A Fuzzy Approach to Qualification in Design Exploration for Autonomous Robots and Systems
Jeremy Morse, Dejanira Araiza-Illan, Jonathan Lawry, Arthur, Richards, Kerstin Eder

TL;DR
This paper introduces a fuzzy logic-based method for evaluating and comparing autonomous robot designs by analyzing requirements with varying degrees of satisfaction, demonstrated through a home care robot case study.
Contribution
It presents a novel approach combining fuzzy logic and probabilistic model checking to analyze vague and probabilistic requirements in autonomous robot design exploration.
Findings
Provides a partial ordering of system designs based on requirement satisfaction levels
Effectively analyzes vague and probabilistic requirements in autonomous systems
Demonstrates approach with a practical home care robot case study
Abstract
Autonomous robots must operate in complex and changing environments subject to requirements on their behaviour. Verifying absolute satisfaction (true or false) of these requirements is challenging.

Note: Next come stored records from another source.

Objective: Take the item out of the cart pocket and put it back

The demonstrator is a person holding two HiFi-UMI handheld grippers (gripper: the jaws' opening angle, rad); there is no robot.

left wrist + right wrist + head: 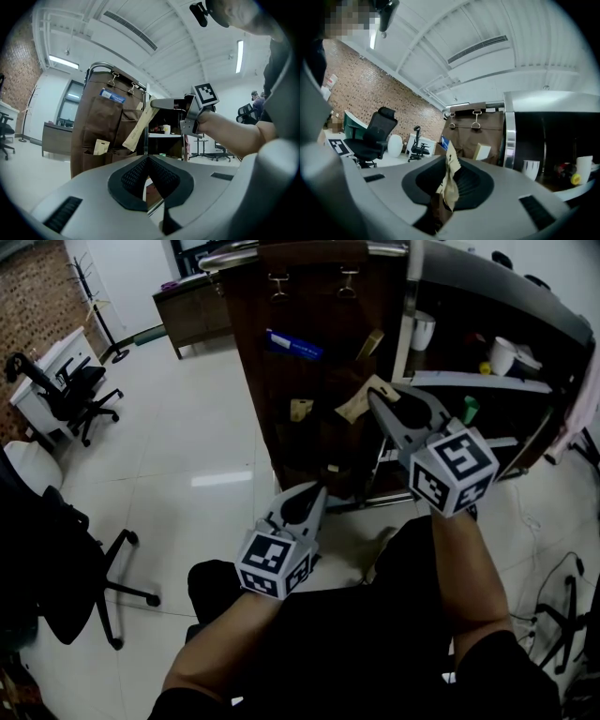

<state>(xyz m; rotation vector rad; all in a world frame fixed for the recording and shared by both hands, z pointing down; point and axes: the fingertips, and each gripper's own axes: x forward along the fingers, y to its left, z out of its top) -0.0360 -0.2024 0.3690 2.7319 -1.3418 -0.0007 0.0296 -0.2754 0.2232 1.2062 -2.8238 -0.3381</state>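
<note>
A brown fabric organizer (309, 381) with pockets hangs on the side of the cart (487, 296). My right gripper (373, 396) is raised in front of it and shut on a tan paper packet (356, 405), which is clear of the pockets. In the right gripper view the crumpled packet (450, 187) stands up between the pads. From the left gripper view the packet (138, 125) hangs slanted from the right gripper (159, 103). My left gripper (320, 489) is lower, near the organizer's bottom edge, shut and holding nothing.
Other pockets hold a blue item (293, 345) and two more tan packets (300, 410) (369, 343). Cups (423, 331) (502, 354) stand on the cart's shelves. Office chairs (70, 390) (56, 568) are on the tiled floor to the left.
</note>
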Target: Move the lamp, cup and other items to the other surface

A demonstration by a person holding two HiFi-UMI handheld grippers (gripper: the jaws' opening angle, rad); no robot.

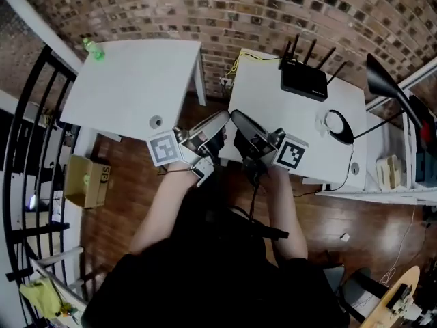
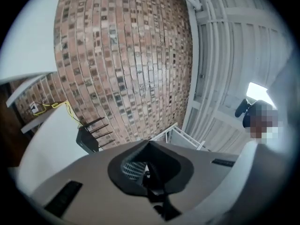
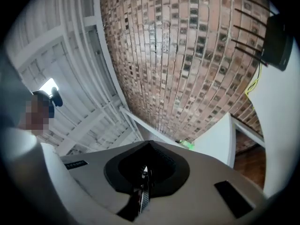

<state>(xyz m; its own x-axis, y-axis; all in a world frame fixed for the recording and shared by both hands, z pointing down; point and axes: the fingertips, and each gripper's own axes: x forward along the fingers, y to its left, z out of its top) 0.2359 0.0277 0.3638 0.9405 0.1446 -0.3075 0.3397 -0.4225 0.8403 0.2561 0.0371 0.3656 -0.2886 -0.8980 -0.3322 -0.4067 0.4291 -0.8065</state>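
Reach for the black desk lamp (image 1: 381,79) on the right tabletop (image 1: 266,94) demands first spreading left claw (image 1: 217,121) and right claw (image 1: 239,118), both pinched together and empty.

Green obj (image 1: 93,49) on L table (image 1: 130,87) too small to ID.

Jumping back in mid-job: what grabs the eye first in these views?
The left gripper and right gripper, both shut and empty, hover side by side near the gap between two white tables. The right table carries a black router and black lamp; the left table bears a small green item at its far corner.
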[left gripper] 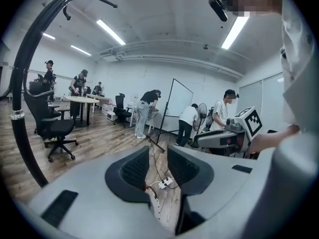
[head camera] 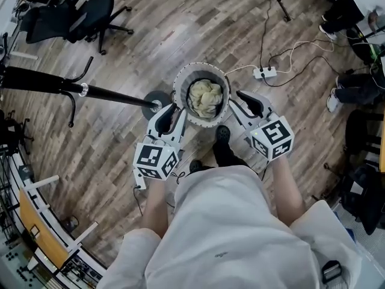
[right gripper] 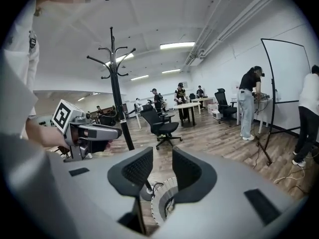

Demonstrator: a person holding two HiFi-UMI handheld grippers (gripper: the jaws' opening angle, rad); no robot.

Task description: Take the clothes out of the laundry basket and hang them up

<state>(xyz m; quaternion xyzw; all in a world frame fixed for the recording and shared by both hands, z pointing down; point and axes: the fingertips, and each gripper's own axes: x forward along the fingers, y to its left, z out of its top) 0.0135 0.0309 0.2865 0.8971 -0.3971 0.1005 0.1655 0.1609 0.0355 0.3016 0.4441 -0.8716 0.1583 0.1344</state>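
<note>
The task stands at its opening step, the reach for the first garment: nothing has been taken out yet. The laundry basket [head camera: 178, 93] stands on the wooden floor [head camera: 150, 35] right in front of the person's feet, and the clothes [head camera: 205, 98], a pale cream bundle, lie crumpled inside it, below the rim. The left gripper [head camera: 173, 114] hangs just beside the basket's left edge and the right gripper [head camera: 243, 106] just beside its right edge, so the two flank the basket without touching the cloth. In the left gripper view, the left gripper's fingers [left gripper: 133, 169] stand apart with only floor and a power strip [left gripper: 167, 183] showing through the gap. In the right gripper view, the right gripper's fingers [right gripper: 134, 171] are likewise parted and empty, with the basket's ribbed wall low in the gap between them. The next move, as I judge it, calls for tipping one gripper down into the basket's mouth, setting its parted fingers over a raised fold of the bundle and closing on it, then lifting the cloth clear of the rim. The black coat rack [head camera: 54, 84], whose base is just beside the basket on the person's left, looks the likely place to hang it.
</note>
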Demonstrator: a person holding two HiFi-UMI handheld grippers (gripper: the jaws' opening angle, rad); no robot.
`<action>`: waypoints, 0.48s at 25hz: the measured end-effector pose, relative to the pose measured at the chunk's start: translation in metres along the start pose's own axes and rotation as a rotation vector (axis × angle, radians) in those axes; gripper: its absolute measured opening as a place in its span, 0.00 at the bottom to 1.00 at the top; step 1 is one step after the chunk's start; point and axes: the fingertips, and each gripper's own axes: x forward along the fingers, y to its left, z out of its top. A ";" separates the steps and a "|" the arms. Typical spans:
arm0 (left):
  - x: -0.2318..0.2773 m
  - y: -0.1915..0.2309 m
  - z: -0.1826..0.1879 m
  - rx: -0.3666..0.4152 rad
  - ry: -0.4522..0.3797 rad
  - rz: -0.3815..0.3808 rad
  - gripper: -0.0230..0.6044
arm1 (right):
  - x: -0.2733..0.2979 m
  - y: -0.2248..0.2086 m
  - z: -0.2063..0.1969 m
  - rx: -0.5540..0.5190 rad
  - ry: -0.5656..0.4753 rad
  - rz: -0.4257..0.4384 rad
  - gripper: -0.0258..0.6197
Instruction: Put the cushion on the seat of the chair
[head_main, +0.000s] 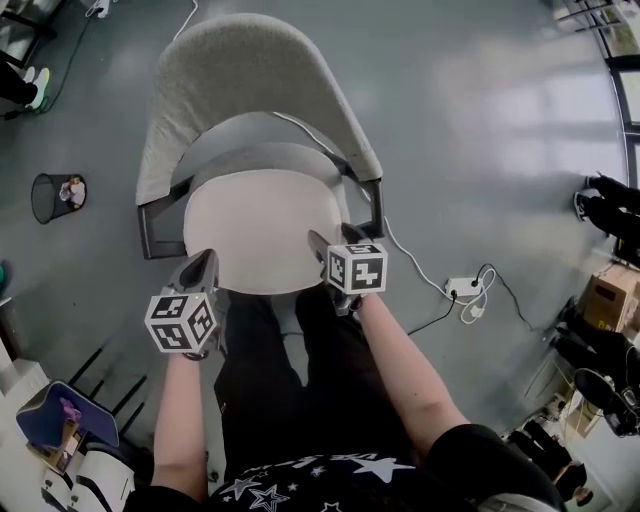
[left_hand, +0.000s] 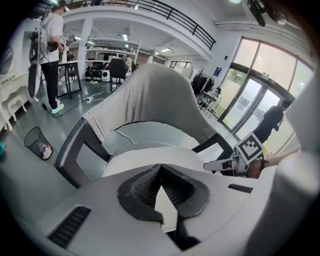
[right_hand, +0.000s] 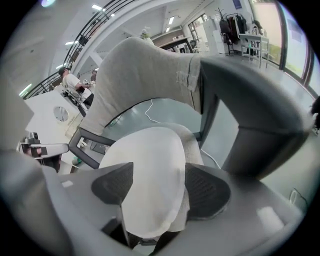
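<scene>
Head view: cushion (head_main: 265, 230) on chair (head_main: 240, 70) seat; left hand-held gripper (head_main: 205, 260) clenched; right hand-held gripper (head_main: 325, 250) released, astride cushion edge

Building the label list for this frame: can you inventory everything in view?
grey upholstered armchair: 1, grey with dark frame, centre of the floor
cream round padded cushion: 1, cream, on the armchair's seat
black mesh wastebasket: 1, black, floor at left
white power strip with cable: 1, white, floor right of the armchair
brown cardboard box: 1, brown, right edge
left gripper: 1, grey, jaws together, at the cushion's near-left edge
right gripper: 1, grey, jaws apart, cushion's near-right edge between them
</scene>
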 end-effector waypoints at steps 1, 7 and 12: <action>-0.004 -0.003 0.003 -0.008 -0.015 0.008 0.05 | -0.006 0.001 0.003 -0.011 -0.005 -0.002 0.49; -0.038 -0.028 0.011 -0.067 -0.100 0.058 0.05 | -0.044 0.026 0.019 -0.073 -0.016 0.067 0.49; -0.067 -0.051 0.020 -0.122 -0.182 0.080 0.05 | -0.074 0.047 0.044 -0.172 -0.074 0.100 0.48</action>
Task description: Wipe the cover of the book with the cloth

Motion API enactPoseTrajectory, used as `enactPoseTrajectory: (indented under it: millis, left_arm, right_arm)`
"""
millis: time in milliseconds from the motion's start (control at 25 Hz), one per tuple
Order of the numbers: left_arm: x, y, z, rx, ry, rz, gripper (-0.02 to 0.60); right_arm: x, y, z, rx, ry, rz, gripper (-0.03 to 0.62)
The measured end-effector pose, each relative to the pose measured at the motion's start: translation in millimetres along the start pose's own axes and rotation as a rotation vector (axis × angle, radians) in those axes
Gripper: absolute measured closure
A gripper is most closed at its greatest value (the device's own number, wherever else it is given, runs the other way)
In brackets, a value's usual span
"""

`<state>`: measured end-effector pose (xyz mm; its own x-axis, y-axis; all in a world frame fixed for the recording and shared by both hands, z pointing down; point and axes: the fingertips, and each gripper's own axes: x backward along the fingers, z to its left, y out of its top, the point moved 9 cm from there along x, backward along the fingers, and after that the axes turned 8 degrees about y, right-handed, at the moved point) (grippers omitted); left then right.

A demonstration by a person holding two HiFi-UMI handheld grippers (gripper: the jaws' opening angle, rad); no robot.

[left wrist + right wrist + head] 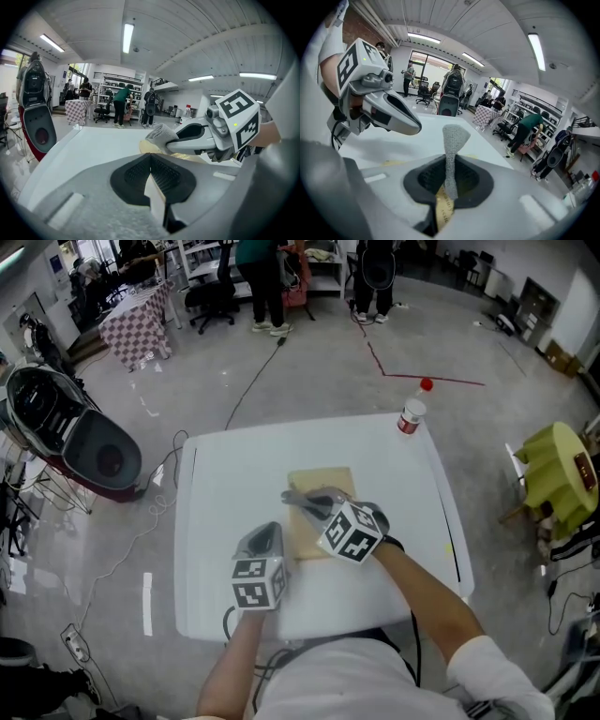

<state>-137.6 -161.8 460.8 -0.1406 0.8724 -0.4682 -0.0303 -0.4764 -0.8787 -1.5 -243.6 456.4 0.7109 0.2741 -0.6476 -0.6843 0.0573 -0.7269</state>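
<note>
Left gripper (270, 532) jaws clamped the tan flat book (323, 482) at its 8 o'clock edge, mid white table (216, 521). Right gripper (298, 500) pinched the grey knitted cloth (451, 140) on the cover. Wiping step likely; next stroke needs a pressed sweep toward 12 o'clock.

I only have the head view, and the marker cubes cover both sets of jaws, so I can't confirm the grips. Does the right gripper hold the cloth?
Observer: Yes; the right gripper is shut on the grey cloth, which sticks up from between its jaws.
Operator: And the left one?
Observer: The left gripper is shut on a thin pale edge, apparently an edge of the book.
Operator: Is the cloth on the cover?
Observer: In the left gripper view, its bunched end seems to rest on the book.
</note>
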Motion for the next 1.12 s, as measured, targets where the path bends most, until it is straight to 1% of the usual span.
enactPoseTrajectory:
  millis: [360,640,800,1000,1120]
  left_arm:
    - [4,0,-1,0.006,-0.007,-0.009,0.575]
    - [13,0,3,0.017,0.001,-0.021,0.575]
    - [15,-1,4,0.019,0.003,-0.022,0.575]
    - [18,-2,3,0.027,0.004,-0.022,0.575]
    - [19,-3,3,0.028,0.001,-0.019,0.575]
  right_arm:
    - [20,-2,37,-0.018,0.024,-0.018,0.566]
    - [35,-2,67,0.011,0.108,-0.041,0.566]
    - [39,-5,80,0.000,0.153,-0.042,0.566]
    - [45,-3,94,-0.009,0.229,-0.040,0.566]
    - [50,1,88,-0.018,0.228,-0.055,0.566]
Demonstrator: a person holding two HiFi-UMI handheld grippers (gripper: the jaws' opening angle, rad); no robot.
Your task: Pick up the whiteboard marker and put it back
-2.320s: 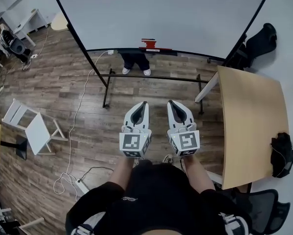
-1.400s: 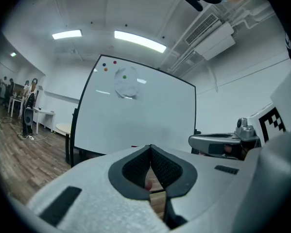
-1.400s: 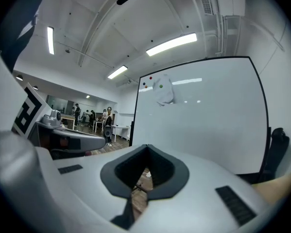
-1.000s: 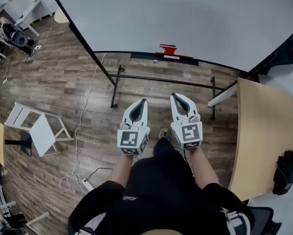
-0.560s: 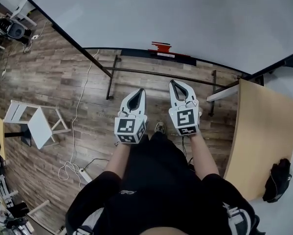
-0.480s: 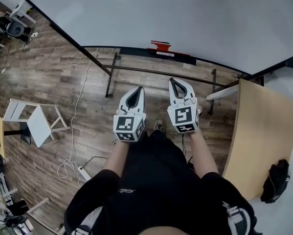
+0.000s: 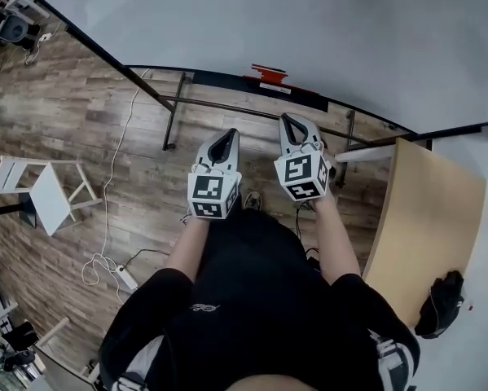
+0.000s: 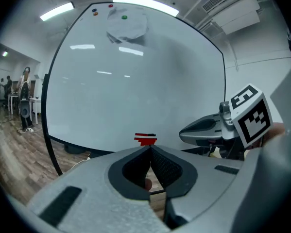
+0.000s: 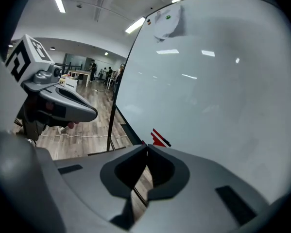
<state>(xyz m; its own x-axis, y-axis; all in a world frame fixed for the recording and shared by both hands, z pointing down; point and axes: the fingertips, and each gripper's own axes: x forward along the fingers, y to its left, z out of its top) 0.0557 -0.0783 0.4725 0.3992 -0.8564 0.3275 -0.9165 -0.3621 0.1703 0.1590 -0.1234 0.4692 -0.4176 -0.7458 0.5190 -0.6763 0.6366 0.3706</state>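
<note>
The whiteboard marker (image 7: 269, 73) shows only as a thin red shape on the tray (image 7: 219, 78) along the whiteboard's (image 7: 325, 23) lower edge. It lies far ahead of both jaws and well apart from them. The left gripper (image 7: 226, 136) and the right gripper (image 7: 290, 120) are side by side over the wooden floor (image 7: 105, 129). Each has its jaws clenched tip to tip on nothing.

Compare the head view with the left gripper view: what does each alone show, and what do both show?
Head view only: the person's black top, a tan table with a black bag, a white chair. Left gripper view only: ceiling lights, magnets and paper at the top of the whiteboard. Both: the whiteboard, the red item on its ledge, the right gripper, wood floor.
</note>
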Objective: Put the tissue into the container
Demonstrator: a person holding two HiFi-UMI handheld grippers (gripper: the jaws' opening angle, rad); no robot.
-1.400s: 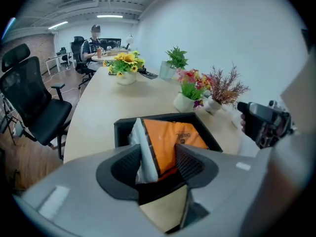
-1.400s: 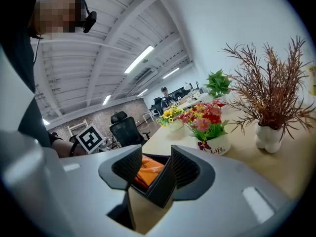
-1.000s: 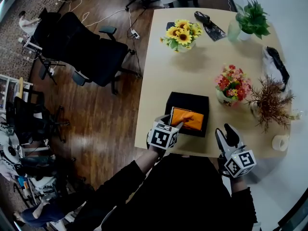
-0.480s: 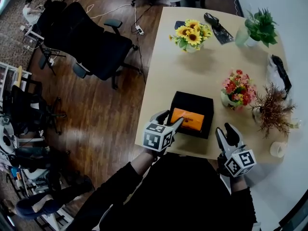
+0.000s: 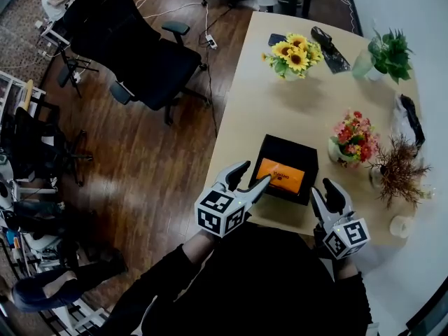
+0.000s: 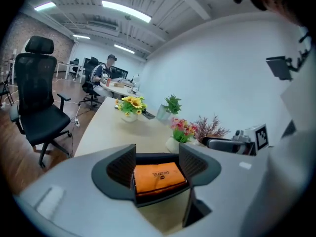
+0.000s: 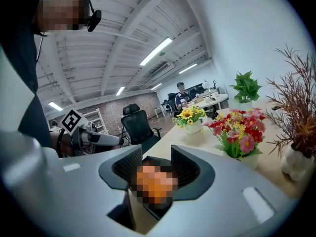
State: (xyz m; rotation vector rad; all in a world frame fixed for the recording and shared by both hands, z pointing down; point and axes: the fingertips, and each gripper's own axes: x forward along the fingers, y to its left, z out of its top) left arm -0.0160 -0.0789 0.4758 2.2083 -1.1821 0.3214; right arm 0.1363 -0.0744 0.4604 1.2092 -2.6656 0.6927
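already inside: the orange tissue pack, a soft flat rectangle, lies in the matte black container on the pale smooth table, long axis across the left gripper. that nearer gripper's jaws, just opened, hold nothing; the right gripper gapes empty beside the near corner.
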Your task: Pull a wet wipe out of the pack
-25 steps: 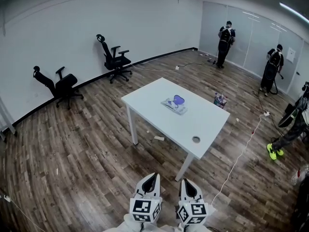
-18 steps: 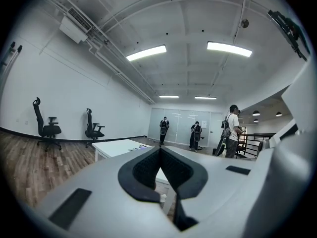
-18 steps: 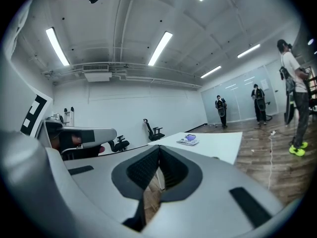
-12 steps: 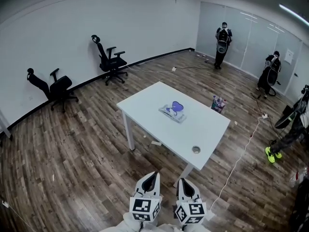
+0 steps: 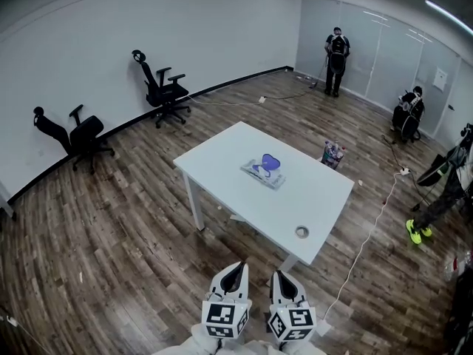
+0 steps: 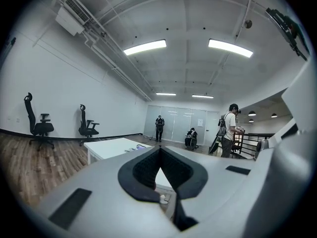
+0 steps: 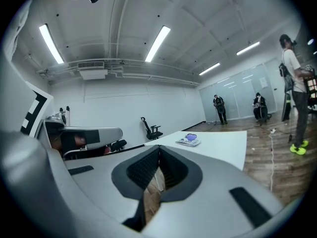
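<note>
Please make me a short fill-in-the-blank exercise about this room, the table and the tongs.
1. The wet wipe pack lies on the ____ table.
2. The left tongs and the right tongs are both ____, with nothing between them.
3. ____ black office chairs stand by the wall.
Missing words: white; shut; two.

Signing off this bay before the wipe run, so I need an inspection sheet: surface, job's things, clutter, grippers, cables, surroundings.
surface: white table, bare except the pack; round cable hole near its nearest corner.
job's things: wet wipe pack lies near the table's middle; too small to tell if a wipe sticks out.
clutter: small colourful bundle on the floor beyond the table.
grippers: left gripper and right gripper both shut, empty, short of the table.
cables: white cable trails over the floor right of the table.
surroundings: office chairs by the wall; people near the glass partition.
</note>
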Available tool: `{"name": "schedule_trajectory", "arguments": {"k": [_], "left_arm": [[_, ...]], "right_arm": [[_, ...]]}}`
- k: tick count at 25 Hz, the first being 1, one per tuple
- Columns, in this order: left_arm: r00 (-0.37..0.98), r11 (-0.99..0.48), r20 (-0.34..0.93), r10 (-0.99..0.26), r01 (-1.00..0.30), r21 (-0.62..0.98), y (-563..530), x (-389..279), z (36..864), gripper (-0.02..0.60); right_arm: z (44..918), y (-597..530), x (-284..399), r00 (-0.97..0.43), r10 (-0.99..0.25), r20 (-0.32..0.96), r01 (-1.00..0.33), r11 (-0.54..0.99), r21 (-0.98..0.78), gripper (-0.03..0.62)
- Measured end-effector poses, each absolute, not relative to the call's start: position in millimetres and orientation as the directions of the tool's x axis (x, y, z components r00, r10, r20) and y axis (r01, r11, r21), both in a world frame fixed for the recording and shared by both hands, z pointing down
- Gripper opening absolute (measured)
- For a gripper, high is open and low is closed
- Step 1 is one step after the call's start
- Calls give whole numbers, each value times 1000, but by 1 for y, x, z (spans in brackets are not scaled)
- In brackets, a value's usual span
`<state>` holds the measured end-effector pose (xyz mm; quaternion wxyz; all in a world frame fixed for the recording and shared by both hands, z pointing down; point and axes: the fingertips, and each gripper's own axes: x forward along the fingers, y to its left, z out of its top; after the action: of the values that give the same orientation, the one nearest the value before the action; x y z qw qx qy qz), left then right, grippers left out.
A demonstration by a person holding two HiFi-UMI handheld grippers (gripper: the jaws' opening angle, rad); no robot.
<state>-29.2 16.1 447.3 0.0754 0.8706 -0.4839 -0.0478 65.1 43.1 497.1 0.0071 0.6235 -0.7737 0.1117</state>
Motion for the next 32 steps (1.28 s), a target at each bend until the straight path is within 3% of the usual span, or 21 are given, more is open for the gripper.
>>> {"name": "schedule_trajectory", "arguments": {"k": [32], "left_arm": [[597,-597,-51,-801,-789,148,-79,-7,440,0]], "right_arm": [[490,-51,72,-162,-975,155,-982,143,-127,9]]}}
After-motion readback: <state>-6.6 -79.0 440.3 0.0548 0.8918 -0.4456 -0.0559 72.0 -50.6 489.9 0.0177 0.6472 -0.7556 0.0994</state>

Instead, we analyse requirements that admit flexible degrees of satisfaction. We analyse vague requirements using fuzzy logic, and probabilistic requirements using model checking. The resulting analysis method provides a partial ordering of system designs, identifying trade-offs between different requirements in terms of the degrees to which they are satisfied. A case study involving a home care robot interacting with a human is used to demonstrate the approach.